▶ **Source data**:
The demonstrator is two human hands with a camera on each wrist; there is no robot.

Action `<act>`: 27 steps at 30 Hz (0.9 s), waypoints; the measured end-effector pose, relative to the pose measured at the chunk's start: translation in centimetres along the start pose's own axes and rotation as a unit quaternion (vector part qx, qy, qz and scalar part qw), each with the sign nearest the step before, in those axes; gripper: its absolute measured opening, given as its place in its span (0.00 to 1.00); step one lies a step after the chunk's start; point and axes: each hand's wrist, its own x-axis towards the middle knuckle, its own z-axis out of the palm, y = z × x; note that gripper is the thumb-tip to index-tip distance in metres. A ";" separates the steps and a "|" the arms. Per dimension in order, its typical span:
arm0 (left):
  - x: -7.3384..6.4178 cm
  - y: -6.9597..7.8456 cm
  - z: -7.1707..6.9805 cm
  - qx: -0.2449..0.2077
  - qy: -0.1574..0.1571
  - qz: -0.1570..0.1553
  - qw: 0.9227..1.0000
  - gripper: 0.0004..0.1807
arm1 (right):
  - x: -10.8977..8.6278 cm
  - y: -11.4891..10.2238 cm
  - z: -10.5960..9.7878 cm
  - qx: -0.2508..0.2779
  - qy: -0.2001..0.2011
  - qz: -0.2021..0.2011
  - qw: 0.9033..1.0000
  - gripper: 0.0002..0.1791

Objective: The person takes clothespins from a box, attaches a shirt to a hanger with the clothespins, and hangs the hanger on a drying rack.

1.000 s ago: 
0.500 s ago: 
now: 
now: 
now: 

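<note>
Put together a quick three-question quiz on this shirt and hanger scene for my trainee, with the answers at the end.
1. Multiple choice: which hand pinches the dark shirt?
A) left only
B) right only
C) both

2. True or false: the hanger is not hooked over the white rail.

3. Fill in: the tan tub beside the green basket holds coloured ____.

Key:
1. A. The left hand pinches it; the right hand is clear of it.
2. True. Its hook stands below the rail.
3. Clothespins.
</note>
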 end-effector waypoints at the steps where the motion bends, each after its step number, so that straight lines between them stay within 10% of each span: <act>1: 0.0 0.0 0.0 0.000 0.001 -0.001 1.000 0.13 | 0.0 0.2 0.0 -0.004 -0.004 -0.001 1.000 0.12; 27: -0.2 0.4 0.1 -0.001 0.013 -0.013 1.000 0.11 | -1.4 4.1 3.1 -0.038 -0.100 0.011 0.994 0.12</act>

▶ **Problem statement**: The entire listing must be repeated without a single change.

▶ **Task answer**:
The demonstrator is two human hands with a camera on each wrist; there is no robot.

Action `<act>`: 27 steps at 30 Hz (0.9 s), waypoints; the measured end-effector pose, relative to the pose measured at the chunk's start: translation in centimetres along the start pose's own axes and rotation as a unit quaternion (vector part qx, qy, qz and scalar part qw), each with the sign nearest the step before, in those axes; gripper: its absolute measured opening, given as its place in its span (0.00 to 1.00); step one lies a step after the chunk's start; point and axes: each hand's wrist, its own x-axis towards the middle knuckle, its own z-axis out of the palm, y = z × x; note that gripper is the thumb-tip to index-tip distance in metres. A ";" separates the steps and a "|" the arms. Per dimension in order, its typical span:
arm0 (left):
  - x: -7.3384..6.4178 cm
  - y: -6.9597..7.8456 cm
  - z: -7.1707..6.9805 cm
  - qx: -0.2449..0.2077
  - qy: -0.1574..0.1571
  - qz: -0.1570..0.1553
  - qw: 0.9227..1.0000
  - gripper: 0.0004..0.1807
arm1 (right):
  - x: -10.8977..8.6278 cm
  - y: -11.4891..10.2238 cm
  - z: -10.5960..9.7878 cm
  - qx: -0.2508..0.2779
  - qy: -0.2001..0.2011
  - qz: -0.2021..0.2011
  - qw: 0.9033..1.0000
  - gripper: 0.0002..0.1791

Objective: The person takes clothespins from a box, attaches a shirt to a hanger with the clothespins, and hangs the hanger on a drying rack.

1.000 s ago: 
0.500 s ago: 
now: 
now: 
now: 

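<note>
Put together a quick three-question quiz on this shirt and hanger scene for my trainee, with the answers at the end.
1. Multiple choice: which hand pinches the dark shirt?
A) left only
B) right only
C) both

2. True or false: the hanger is not hooked over the white rail.

3. Fill in: the tan tub beside the green basket holds coloured ____.

Key:
1. A. The left hand pinches it; the right hand is clear of it.
2. True. Its hook stands below the rail.
3. Clothespins.
</note>
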 end-effector waypoints at the steps where the motion bends, each after its step number, so that straight lines between them stay within 10% of each span: <act>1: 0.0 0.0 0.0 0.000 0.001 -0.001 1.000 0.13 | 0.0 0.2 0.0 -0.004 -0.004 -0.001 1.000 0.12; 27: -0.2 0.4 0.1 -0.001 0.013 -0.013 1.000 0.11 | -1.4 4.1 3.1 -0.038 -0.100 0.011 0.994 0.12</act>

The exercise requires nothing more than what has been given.